Martin Stranka — “ I found the Silence”

Quanto mais eu tento me afastar dos infortúnios da vida, dessa maldade sem limites que praticam por aí, mais eu me perco… Nós nos tornamos grandes estrategistas para viver uns com os outros e cada um saca do bolso sua arma mais potente. Sei que somos todos jogadores, mas nesse meio sou mais uma observadora, do que qualquer outra coisa. Eu não jogo para valer. Sou daquelas que volta casas, perde a vez e quando acha que ganhou alguma coisa, já não valia mais nada. Quem joga com tudo não enxerga o que eu sei… Não sou a primeira e nem serei a última, mas o que realmente me intriga é como sobreviveram sem enlouquecer… Não tenho boas armas, essa é a verdade. Alguma que solte água, mas só. Dizem que para viver em paz é preciso aceitar as coisas como são, e eu nunca aceitei. Fato. Não consigo lidar! Tentar se adaptar e oferecer o seu melhor num mundo onde o medo prevalece e a mentira corre solta não me parece muito atraente. A verdade é que as pessoas se contentam com pouco. E é justamente com esse pouco que vão para o tabuleiro. Partem cegos justamente pelo mínimo que sabem sobre a vida. E por isso suas metas são apequenadas, porém incisivas: desejam a vitória, o ser bem sucedido. E tudo isso, no jogo da vida, é não enxergar dos lados e muito menos enxergar a si próprio.

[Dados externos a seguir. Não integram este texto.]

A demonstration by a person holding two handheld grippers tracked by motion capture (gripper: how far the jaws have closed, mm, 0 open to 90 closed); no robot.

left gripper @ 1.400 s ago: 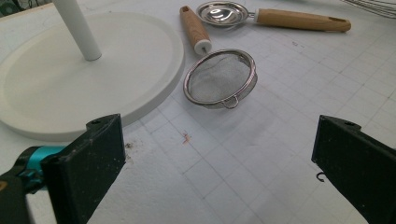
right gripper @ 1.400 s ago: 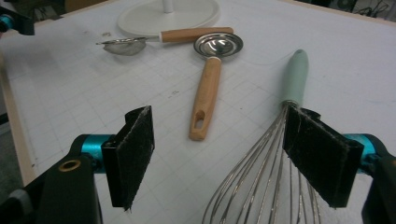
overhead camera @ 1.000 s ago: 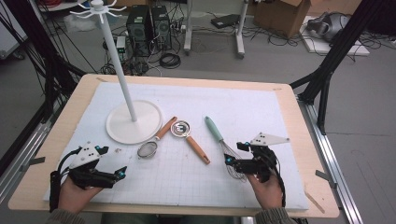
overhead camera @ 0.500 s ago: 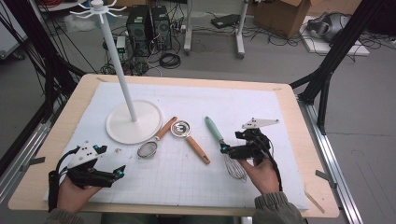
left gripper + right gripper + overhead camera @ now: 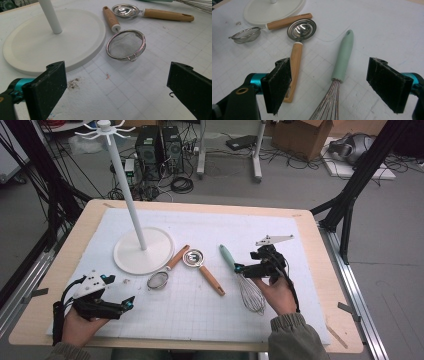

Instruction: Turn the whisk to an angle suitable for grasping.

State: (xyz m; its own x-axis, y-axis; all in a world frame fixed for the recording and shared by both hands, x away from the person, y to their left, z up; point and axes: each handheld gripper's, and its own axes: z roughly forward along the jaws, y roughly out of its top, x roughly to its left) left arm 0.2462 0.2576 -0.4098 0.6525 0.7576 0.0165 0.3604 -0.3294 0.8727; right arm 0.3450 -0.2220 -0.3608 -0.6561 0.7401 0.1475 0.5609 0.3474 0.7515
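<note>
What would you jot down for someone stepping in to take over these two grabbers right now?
Right gripper: open, jaws either side of the whisk, above where its green handle meets the wires. Nothing gripped yet.
Left gripper: open, holding nothing, near the table's front left, pointing at the strainer.
Things: whisk, strainer and small ladle all lie flat on the white mat, beside the rack with hooks on top.
Done: nothing lifted so far.
Left: probably close on the whisk handle and lift it; likely the tools go on the rack's hooks.
</note>
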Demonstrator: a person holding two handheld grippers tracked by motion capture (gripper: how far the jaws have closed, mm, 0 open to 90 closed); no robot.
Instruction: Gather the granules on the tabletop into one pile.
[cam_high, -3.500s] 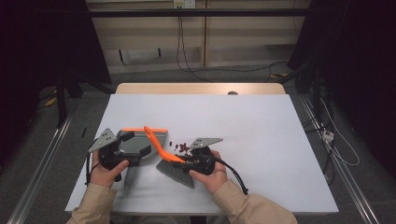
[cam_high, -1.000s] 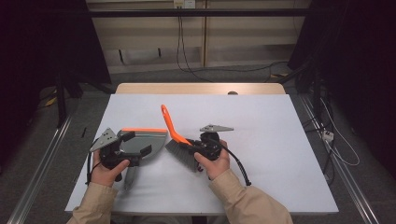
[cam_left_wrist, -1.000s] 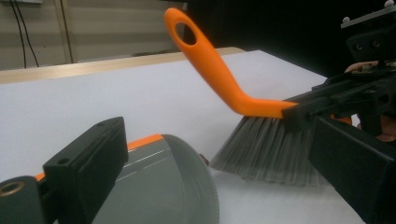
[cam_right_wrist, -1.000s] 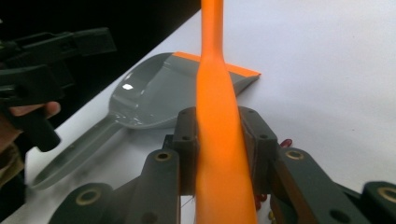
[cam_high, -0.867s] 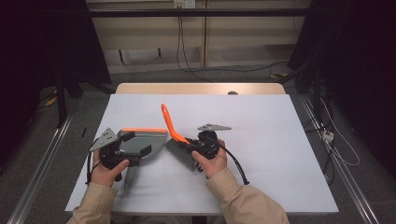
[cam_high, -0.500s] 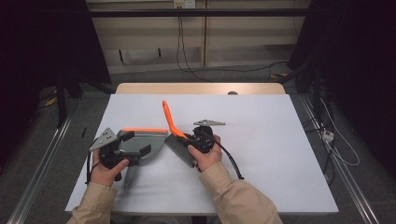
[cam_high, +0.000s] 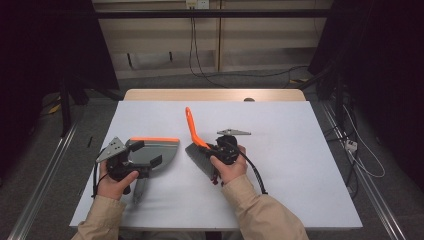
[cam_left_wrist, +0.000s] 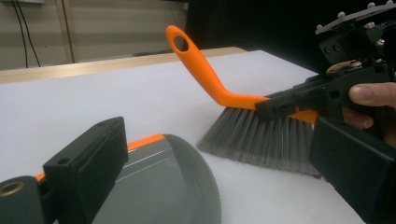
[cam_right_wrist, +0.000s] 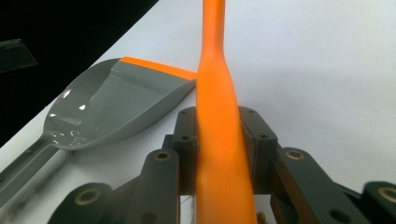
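The dustpan (cam_right_wrist: 107, 105) looks like glossy grey plastic (highlights gleam in its bowl) with an orange lip, the hand brush (cam_left_wrist: 219, 88) has a smooth orange plastic handle and fine grey bristles, and the white tabletop (cam_high: 300, 150) appears matt and smooth.

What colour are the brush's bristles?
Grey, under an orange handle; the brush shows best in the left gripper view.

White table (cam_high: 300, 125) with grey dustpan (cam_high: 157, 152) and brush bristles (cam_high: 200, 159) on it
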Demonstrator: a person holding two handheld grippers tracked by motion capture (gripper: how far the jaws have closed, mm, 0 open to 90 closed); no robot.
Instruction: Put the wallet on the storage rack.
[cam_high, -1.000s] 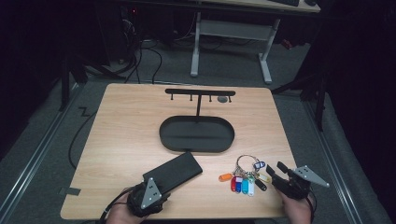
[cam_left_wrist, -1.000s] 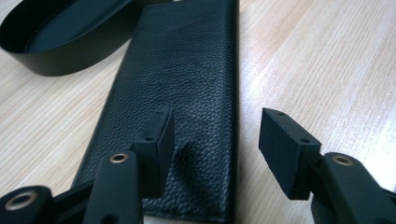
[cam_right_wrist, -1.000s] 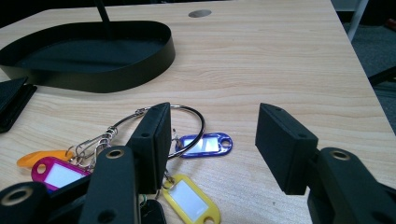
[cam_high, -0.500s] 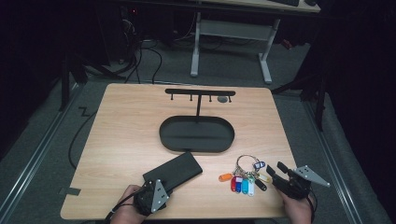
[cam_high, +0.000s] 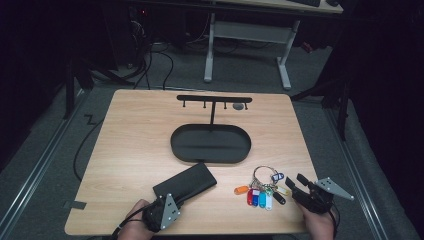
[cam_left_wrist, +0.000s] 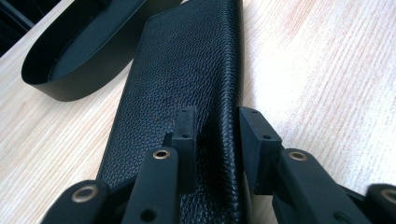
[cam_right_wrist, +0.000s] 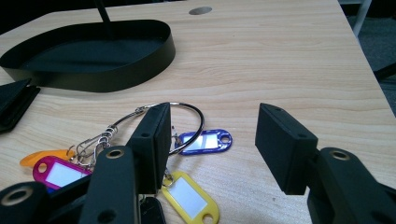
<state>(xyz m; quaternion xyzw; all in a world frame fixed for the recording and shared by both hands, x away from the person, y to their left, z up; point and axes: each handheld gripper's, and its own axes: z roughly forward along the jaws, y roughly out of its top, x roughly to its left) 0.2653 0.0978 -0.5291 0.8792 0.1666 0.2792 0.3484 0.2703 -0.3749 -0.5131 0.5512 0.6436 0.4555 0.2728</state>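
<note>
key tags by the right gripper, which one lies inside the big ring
The blue key tag: its end lies inside the metal ring. The yellow tag, pink tag and orange tag lie outside it.

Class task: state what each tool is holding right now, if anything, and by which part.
The left tool straddles the long edge of the black leather wallet; whether it is clamped cannot be told. The right tool is open, holding nothing.

Black oval tray (cam_high: 210, 151) under a hook stand (cam_high: 214, 99) (mid-table (cam_high: 135, 125)).
</note>
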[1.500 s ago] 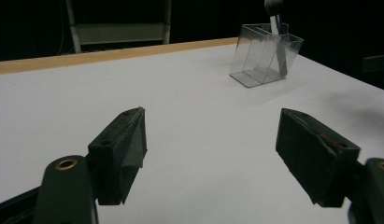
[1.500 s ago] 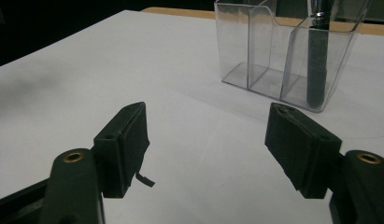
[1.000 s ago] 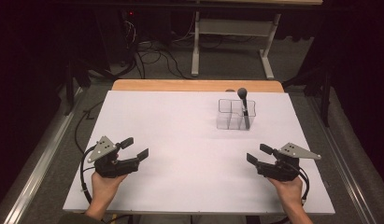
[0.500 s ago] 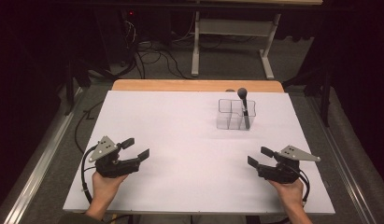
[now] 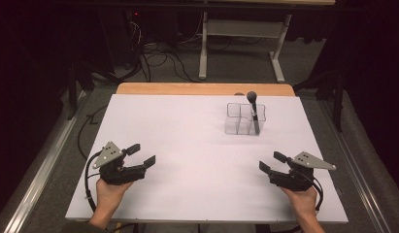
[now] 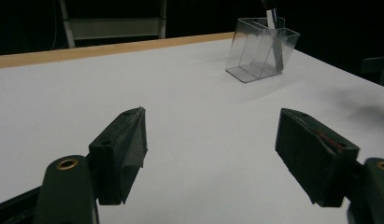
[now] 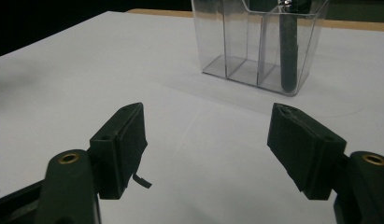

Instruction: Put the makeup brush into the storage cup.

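A clear plastic organizer (image 5: 244,118) with several compartments stands on the white table (image 5: 187,136), toward the back right. A black brush (image 5: 254,112) stands upright in its right front compartment. The left gripper view shows the organizer (image 6: 261,49) far ahead, and the right gripper view has the organizer (image 7: 255,39) closer, with the brush handle (image 7: 288,51) inside. My left gripper (image 5: 141,154) rests near the front left, open and holding nothing. My right gripper (image 5: 272,161) sits near the front right, open too, its jaws wide apart.
A wooden strip (image 5: 202,89) runs along the table's far edge. Beyond it are cables (image 5: 158,58) on the floor and a metal desk frame (image 5: 241,34). A rail (image 5: 46,160) lies along the floor at the left.
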Action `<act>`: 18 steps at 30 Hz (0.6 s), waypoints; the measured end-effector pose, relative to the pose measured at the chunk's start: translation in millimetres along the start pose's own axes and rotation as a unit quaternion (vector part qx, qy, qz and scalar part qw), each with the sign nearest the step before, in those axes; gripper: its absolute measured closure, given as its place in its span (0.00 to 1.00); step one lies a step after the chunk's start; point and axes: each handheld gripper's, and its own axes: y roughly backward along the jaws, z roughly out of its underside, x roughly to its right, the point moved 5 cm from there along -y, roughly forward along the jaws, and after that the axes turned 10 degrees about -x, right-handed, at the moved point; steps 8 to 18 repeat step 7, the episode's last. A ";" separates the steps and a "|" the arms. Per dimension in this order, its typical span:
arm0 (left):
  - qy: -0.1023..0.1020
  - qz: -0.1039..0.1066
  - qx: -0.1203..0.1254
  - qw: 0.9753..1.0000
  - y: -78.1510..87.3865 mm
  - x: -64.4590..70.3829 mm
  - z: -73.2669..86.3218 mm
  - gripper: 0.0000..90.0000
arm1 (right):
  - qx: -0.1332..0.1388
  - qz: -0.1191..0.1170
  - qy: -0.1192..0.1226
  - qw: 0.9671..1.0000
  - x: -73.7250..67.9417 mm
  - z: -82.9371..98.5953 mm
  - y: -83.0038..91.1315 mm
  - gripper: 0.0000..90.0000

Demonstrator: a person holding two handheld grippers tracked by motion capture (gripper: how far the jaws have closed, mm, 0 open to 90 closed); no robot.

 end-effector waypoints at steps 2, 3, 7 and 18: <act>-0.001 0.000 0.000 1.000 -0.4 0.3 0.0 0.28 | 0.000 0.001 0.001 1.000 0.0 -0.1 0.0 0.33; 0.000 0.002 0.000 1.000 -0.9 0.4 0.0 0.28 | 0.000 0.001 0.000 1.000 -0.1 -0.1 0.0 0.33; 0.003 0.003 -0.004 1.000 -2.6 -1.3 -0.1 0.28 | 0.001 0.000 0.001 1.000 -0.1 -0.3 -0.2 0.33; 0.003 0.003 -0.004 1.000 -2.6 -1.3 -0.1 0.28 | 0.001 0.000 0.001 1.000 -0.1 -0.3 -0.2 0.33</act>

Sei que existem algumas contradições no que eu disse até agora, mas é justamente isso que acontece dentro de mim. Você já teve medo de sí próprio? Medo de se contaminar com aquilo que você julga ser o pior que existe? Às vezes penso que apenas guardamos o nosso melhor para um momento em que nossas mentes decidam se abrir para tudo e para todos. Até lá, damos voltas, batemos a cabeça, escondemos e matamos o que há de mais belo e essencial: as nossas verdades. E nessa grande competição ilusória eu, ainda, prefiro ser a pessoa que não está nem aí… Ou a que todos vão considerar como: o bobo.